My question is sort of the opposite issue of this thread, but still about Facebook. Everyone in our family hates Facebook and doesn’t use it. But now I’m worrying that our son will miss out on connecting with the other newly admitted students (meeting possible roommates, etc.) if he doesn’t create a Facebook account and join the Facebook page for the college he eventually chooses. Am I right to worry about this?

@profparent‌ No. Having been on my college’s group for months now myself, he isn’t missing anything. He’ll meet people in the same way college kids have always met each other - in person. No need to make this something else to worry about.

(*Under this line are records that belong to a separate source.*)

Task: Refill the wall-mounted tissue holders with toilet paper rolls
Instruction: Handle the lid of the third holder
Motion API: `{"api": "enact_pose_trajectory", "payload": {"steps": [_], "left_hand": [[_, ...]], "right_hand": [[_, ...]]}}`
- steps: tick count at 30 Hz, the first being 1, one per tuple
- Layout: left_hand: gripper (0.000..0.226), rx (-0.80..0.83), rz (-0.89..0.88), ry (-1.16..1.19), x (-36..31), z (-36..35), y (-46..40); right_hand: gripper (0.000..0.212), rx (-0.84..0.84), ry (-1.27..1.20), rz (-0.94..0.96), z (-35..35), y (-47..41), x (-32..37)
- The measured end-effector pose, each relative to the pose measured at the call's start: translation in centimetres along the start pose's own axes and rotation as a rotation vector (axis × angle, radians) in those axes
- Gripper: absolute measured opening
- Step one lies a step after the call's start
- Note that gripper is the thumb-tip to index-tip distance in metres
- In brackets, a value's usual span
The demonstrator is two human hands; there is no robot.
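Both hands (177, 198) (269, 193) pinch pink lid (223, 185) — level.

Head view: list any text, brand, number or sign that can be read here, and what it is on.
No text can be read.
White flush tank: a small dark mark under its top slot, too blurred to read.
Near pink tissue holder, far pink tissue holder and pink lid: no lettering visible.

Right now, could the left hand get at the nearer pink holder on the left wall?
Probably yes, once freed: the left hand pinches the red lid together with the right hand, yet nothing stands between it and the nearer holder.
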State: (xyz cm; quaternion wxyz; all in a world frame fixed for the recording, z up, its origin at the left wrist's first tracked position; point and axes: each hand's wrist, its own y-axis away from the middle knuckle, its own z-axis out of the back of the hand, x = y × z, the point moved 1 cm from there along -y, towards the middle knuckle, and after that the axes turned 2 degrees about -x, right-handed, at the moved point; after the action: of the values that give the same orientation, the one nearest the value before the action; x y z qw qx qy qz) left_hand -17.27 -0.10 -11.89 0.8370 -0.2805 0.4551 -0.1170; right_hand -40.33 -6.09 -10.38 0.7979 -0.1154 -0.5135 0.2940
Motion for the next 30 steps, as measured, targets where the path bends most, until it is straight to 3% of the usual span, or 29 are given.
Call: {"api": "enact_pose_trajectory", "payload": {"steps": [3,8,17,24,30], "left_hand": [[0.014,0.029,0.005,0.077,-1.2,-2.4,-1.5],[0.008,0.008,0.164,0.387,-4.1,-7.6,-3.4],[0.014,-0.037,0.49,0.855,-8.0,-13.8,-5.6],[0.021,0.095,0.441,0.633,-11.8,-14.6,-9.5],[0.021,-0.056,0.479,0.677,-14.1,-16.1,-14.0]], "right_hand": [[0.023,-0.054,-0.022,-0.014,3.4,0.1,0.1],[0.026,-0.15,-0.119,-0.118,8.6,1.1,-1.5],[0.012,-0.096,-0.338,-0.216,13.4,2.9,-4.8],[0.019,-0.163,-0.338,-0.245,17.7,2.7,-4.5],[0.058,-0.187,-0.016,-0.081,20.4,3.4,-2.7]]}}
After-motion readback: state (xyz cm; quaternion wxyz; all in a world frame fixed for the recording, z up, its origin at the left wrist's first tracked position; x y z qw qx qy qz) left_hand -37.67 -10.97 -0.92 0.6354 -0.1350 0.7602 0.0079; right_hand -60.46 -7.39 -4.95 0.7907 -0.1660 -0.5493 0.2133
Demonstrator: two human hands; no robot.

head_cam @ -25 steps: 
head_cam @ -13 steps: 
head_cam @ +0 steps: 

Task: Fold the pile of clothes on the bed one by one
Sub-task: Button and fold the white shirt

^ However, FB would probably be nice for staying in touch with high school friends and acquaintances when he leaves…

At my kids’ college, Facebook is used a lot to schedule and publicize events. If that’s the case where profparent’s kid goes, he might as well get started, at least once he knows where he’s going.

@profparent‌ - my kids enjoyed ‘meeting’ other future classmates via FB the summer before freshman year. For them, it was a plus and it was also a way to stay focused,in a positive way, on the next stage in their life. Was it necessary? No, but it was fun for them.

That said, I think it’s a bigger deal at some schools vs other schools. My youngest will be at West Point and the new cadets are having a grand old time chatting with each other on FB. One of my daughters went to a local in state private school and that FB page wasn’t nearly as active.

@profparent - Honestly, I think it can better NOT to be on the facebook page. A lot of the college class pages are the same couple dozen or so kids repeatedly posting and doesn’t always reflect the class/school. My kids have always preferred to meet folks in person once getting to the school and haven’t participated in their respective class facebook pages.

My Ds rarely post on Facebook anymore. It’s Instagram for the most part. I never did post much on Facebook. I think I only made two posts ever, now that I think about it.

In my experience, many adults are worse than their kids ever were about trying to garner hundreds of friends who really are not that close. Maybe it’s regional.